_About this task_
Repeat the listing below word for word, stopping after the line that contains "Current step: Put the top".

_Material provided_
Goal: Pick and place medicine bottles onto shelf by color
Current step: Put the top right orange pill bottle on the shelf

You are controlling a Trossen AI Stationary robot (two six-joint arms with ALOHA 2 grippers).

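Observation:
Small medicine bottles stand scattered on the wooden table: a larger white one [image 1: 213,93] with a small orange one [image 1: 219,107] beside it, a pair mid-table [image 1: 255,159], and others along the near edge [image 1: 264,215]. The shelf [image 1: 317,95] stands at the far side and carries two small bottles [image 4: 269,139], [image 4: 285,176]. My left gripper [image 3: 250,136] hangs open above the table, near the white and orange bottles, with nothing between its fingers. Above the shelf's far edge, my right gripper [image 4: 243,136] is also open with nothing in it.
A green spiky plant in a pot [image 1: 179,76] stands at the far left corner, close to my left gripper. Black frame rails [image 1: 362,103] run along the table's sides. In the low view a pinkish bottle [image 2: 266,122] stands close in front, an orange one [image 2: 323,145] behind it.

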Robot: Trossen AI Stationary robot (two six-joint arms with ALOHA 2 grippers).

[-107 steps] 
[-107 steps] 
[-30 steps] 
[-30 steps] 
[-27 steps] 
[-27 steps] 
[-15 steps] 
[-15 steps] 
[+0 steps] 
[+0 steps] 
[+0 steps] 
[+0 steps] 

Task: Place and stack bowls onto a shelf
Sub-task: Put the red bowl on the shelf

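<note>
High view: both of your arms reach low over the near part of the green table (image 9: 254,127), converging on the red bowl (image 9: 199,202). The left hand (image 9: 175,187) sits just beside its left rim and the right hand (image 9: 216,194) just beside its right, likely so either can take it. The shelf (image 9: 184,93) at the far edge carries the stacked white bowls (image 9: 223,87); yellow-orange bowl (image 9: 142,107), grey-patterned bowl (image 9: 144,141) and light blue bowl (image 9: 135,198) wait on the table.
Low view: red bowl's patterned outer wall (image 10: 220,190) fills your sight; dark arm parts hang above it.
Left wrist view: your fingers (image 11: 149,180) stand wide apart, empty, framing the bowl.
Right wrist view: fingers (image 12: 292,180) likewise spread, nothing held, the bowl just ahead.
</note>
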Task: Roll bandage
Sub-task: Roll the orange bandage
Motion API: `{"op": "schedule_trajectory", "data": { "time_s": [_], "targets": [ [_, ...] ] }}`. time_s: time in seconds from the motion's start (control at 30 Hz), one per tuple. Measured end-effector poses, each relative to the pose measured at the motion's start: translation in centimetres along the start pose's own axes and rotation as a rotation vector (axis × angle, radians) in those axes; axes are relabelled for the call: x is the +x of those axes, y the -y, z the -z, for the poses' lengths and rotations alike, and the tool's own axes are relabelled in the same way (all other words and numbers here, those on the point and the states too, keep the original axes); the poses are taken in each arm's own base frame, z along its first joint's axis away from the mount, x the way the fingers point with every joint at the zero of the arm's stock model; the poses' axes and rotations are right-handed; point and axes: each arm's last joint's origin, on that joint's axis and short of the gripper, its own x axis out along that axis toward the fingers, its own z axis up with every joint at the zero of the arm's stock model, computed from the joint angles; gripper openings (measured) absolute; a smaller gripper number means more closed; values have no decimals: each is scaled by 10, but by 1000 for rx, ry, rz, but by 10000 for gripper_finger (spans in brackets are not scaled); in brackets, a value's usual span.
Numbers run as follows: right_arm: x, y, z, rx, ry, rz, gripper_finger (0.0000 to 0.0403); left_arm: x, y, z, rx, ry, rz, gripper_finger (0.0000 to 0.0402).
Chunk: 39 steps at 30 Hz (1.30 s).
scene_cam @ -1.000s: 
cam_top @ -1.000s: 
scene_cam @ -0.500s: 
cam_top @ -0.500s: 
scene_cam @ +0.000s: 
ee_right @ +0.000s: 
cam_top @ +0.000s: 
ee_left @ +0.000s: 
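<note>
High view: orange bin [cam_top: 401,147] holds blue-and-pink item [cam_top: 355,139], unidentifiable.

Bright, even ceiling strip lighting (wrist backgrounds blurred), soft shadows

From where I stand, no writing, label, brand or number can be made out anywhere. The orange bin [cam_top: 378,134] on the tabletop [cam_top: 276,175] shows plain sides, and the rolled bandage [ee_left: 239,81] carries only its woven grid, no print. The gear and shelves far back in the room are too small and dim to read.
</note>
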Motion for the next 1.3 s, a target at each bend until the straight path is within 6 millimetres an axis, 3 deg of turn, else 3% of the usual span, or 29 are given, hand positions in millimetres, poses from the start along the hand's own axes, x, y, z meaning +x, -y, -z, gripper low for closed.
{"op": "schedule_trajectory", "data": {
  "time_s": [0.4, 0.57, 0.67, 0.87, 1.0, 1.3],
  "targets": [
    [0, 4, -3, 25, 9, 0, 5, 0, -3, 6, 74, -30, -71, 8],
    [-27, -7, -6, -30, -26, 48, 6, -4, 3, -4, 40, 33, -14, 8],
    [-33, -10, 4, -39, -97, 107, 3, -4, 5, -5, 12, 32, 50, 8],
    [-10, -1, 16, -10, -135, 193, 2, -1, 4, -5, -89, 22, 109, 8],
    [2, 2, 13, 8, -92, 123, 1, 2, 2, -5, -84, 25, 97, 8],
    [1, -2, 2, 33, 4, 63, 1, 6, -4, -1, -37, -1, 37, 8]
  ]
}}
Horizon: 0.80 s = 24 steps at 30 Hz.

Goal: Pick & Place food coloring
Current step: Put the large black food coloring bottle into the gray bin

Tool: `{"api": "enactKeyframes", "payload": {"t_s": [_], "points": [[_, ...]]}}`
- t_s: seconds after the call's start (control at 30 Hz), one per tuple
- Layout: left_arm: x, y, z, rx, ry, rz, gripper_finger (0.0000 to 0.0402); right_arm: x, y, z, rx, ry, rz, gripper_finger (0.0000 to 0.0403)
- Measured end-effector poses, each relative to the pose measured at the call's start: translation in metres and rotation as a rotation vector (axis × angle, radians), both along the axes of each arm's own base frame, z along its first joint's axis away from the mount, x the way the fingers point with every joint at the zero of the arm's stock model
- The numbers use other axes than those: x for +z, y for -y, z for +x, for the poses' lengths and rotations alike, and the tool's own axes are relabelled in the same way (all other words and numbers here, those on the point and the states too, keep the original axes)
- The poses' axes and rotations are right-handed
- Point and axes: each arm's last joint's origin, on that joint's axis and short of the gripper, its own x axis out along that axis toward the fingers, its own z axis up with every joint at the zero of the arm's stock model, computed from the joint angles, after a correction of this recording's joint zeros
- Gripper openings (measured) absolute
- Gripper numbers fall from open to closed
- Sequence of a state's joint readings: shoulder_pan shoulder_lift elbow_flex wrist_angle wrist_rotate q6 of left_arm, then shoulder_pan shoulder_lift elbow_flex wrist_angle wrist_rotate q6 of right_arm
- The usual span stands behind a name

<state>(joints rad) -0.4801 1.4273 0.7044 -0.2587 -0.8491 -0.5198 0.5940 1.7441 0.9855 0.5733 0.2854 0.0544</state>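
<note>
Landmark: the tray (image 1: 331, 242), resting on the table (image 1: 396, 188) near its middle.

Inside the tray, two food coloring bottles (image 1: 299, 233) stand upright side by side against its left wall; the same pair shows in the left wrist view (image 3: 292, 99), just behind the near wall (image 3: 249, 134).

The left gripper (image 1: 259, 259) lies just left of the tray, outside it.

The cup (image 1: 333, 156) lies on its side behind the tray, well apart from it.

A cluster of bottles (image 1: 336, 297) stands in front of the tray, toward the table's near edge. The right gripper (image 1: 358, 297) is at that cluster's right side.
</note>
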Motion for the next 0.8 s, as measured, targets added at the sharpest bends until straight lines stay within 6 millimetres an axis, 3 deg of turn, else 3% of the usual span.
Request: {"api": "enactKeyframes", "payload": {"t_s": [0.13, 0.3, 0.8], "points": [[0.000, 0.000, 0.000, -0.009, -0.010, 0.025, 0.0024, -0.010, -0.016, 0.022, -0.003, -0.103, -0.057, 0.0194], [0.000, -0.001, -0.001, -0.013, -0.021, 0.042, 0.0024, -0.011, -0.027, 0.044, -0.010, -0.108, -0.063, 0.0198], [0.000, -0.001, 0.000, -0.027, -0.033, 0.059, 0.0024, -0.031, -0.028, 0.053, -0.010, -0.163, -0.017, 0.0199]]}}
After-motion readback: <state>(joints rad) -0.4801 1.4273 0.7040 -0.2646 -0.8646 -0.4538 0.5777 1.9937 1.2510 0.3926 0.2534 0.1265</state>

_Response_
Goal: Pick and place medicine bottles onto shelf by color
Current step: Put the top right orange pill bottle on the shelf

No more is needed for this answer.